The Messenger is basically the 2D Ninja Gaiden IV that never was, since the actual fourth Ninja Gaiden instead decided to be Devil May Cry as designed by an asshole. Except that description only covers half of the game at best. It’s actually one of those games that hides its full intentions and is usually critiqued only in vague terms to avoid spoilers. It’s much more lighthearted than other examples of the practice, however, and it doesn’t try particularly hard to maintain some kind of charade, so everything after this paragraph should be considered spoiler territory, and I don’t have to feel bad about that. The overall non-spoiler impression is that The Messenger is a solid throwback that’s more ambitious than it looks but also too ambitious for its own good. It also has an Easter egg that unironically quoted Jordan Peterson at me and made me feel gross.

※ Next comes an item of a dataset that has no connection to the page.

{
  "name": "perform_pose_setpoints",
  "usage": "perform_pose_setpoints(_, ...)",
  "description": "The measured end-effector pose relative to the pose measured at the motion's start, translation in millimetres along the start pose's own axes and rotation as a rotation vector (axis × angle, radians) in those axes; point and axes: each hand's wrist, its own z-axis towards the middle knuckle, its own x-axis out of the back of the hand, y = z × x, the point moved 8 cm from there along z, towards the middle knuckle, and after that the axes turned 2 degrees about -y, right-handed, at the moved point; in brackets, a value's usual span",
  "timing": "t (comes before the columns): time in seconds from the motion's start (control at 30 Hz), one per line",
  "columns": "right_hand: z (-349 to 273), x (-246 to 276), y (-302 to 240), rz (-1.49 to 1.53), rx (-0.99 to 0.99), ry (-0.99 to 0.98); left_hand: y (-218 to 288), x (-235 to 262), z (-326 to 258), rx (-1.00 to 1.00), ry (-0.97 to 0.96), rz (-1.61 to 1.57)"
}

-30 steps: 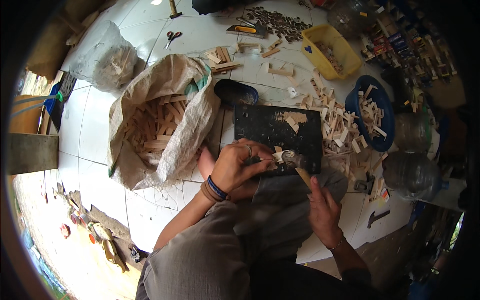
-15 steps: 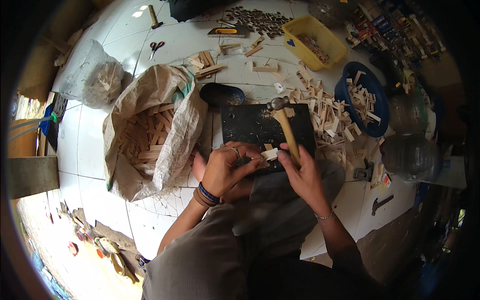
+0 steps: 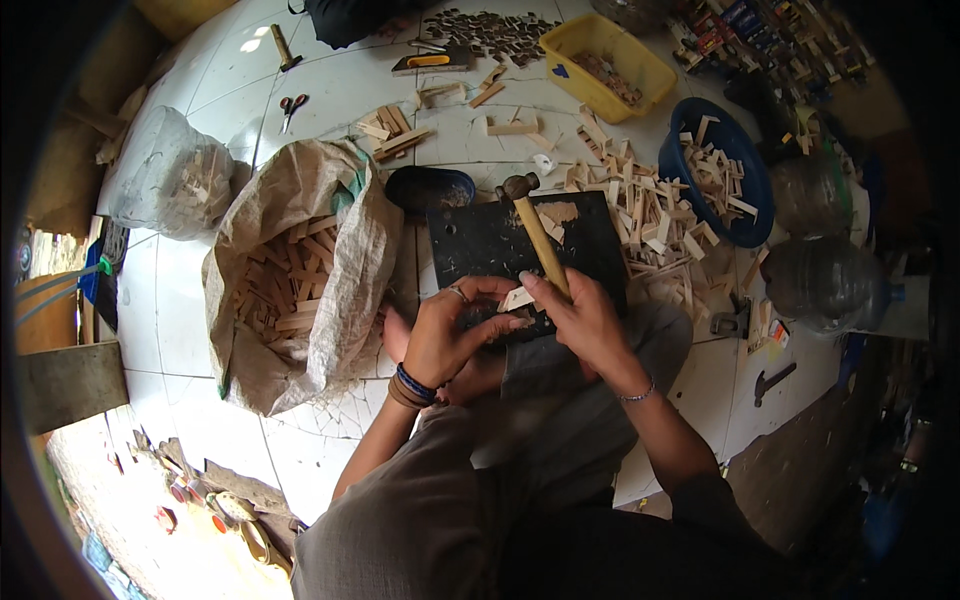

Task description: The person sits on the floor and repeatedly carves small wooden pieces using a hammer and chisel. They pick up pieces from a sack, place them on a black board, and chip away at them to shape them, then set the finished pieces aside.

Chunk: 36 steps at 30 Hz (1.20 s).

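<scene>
Holding hammer point(image 3: 541, 240), wooden piece point(image 3: 517, 299), illegible packets point(image 3: 742, 20) beyond

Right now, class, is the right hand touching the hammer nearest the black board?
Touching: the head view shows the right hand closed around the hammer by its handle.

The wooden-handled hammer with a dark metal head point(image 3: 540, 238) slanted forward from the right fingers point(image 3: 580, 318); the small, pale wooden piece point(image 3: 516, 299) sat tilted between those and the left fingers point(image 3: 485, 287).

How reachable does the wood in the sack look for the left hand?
Probably yes: the sack gapes near the left hand, its wood uncovered, though that hand is busy at a small block.
</scene>
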Motion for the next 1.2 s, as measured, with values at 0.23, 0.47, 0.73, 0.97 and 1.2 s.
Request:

The specific hidden twist here is that partway through the story, the aesthetics advance to 16 bits and the gameplay expands from a level-based action platformer to a Metroidvania action platformer. Time travel is the in-universe justification, and the second half of the game involves switching between the two periods as a traversal and puzzle-solving tool. it’s impossible to optimally design a game for two styles of gameplay simultaneously – this is the trap that snares all games that try something like this – but The Messenger makes a valiant attempt. The platforming upgrades that initially appear to be simply a mercy for struggling players turn out to be crucial for making the incoming larger world more convenient to traverse. Additionally, the visual and mechanical overhaul makes returning to previous areas more novel and cathartic than it would be otherwise. Unfortunately, the expanded world is still founded on difficult Ninja Gaiden-style platforming, so instant-death traps remain annoyingly common, and the dearth of fast travel points doesn’t help.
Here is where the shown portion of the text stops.